> _Your task_:
An exact copy of the listing below is required, minus its pictures.
--- Given information ---
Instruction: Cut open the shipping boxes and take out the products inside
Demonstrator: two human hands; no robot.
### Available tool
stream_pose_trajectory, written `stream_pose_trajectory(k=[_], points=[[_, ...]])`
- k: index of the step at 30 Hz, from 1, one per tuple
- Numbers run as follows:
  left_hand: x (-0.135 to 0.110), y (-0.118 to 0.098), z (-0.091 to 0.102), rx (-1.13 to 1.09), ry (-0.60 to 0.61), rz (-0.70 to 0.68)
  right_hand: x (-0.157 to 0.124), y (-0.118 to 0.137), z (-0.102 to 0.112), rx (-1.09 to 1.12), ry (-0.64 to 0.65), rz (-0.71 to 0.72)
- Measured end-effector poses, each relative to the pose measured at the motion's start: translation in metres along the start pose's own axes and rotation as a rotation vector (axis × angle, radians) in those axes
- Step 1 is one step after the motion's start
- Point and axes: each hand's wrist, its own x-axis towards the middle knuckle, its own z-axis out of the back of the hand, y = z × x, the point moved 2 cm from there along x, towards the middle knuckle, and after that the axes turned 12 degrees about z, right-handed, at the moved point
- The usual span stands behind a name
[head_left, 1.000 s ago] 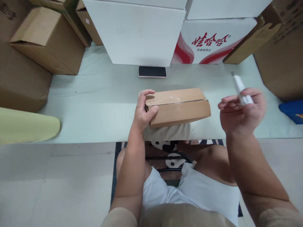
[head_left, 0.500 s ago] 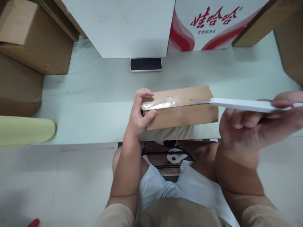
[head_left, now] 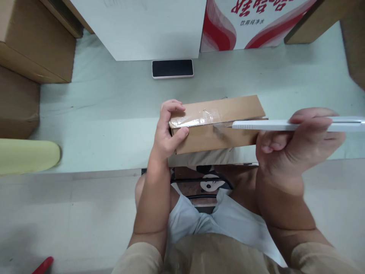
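Note:
A small brown cardboard box [head_left: 225, 133] lies at the near edge of a pale green mat [head_left: 114, 121], its top seam covered with clear tape [head_left: 196, 118]. My left hand [head_left: 168, 129] grips the box's left end, fingers over the top and thumb on the front. My right hand [head_left: 296, 144] is closed around a white utility knife [head_left: 285, 125], held level. The blade tip rests on the top seam near the middle of the box.
A black phone [head_left: 172, 68] lies face up behind the box. Large white cartons [head_left: 148, 26], one with red print [head_left: 251, 23], stand at the back. Brown cardboard boxes [head_left: 34, 42] are stacked at left and right. A pale yellow object [head_left: 25, 156] lies at left.
My right hand turned the knife level and brought its blade to the box's top seam, then slid it leftward. The view tipped down and closer. My left hand kept its grip.

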Motion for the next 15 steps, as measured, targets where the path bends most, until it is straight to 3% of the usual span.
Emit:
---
> _Task answer_:
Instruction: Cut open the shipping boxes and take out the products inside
Demonstrator: two human hands; no robot.
### Available tool
stream_pose_trajectory, written `stream_pose_trajectory(k=[_], points=[[_, ...]])`
- k: index of the step at 30 Hz, from 1, one per tuple
- Numbers run as follows:
  left_hand: x (-0.135 to 0.110), y (-0.118 to 0.098), z (-0.091 to 0.102), rx (-1.13 to 1.09), ry (-0.60 to 0.61), rz (-0.70 to 0.68)
  right_hand: x (-0.157 to 0.124), y (-0.118 to 0.137), z (-0.102 to 0.112), rx (-1.09 to 1.12), ry (-0.64 to 0.65), rz (-0.71 to 0.72)
- Measured end-effector poses, each relative to the pose measured at the motion's start: translation in metres along the start pose's own axes and rotation as a rotation vector (axis × angle, radians) in those axes
- Step 1 is one step after the motion's start
- Point and axes: each hand's wrist, its own x-axis towards the middle knuckle, its own z-axis out of the back of the hand, y = z × x, the point moved 2 cm from there along x, towards the middle knuckle, and after that the axes turned 12 degrees about z, right-handed, at the moved point
- The usual span stands behind a name
[head_left, 1.000 s ago] 
[head_left, 0.500 s ago] 
[head_left, now] 
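Note:
A small brown cardboard box [head_left: 225, 133] lies at the near edge of a pale green mat [head_left: 114, 121], its top seam covered with clear tape [head_left: 196, 118]. My left hand [head_left: 168, 129] grips the box's left end, fingers over the top and thumb on the front. My right hand [head_left: 296, 144] is closed around a white utility knife [head_left: 285, 125], held level. The blade tip rests on the top seam near the middle of the box.
A black phone [head_left: 172, 68] lies face up behind the box. Large white cartons [head_left: 148, 26], one with red print [head_left: 251, 23], stand at the back. Brown cardboard boxes [head_left: 34, 42] are stacked at left and right. A pale yellow object [head_left: 25, 156] lies at left.
My right hand turned the knife level and brought its blade to the box's top seam, then slid it leftward. The view tipped down and closer. My left hand kept its grip.
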
Motion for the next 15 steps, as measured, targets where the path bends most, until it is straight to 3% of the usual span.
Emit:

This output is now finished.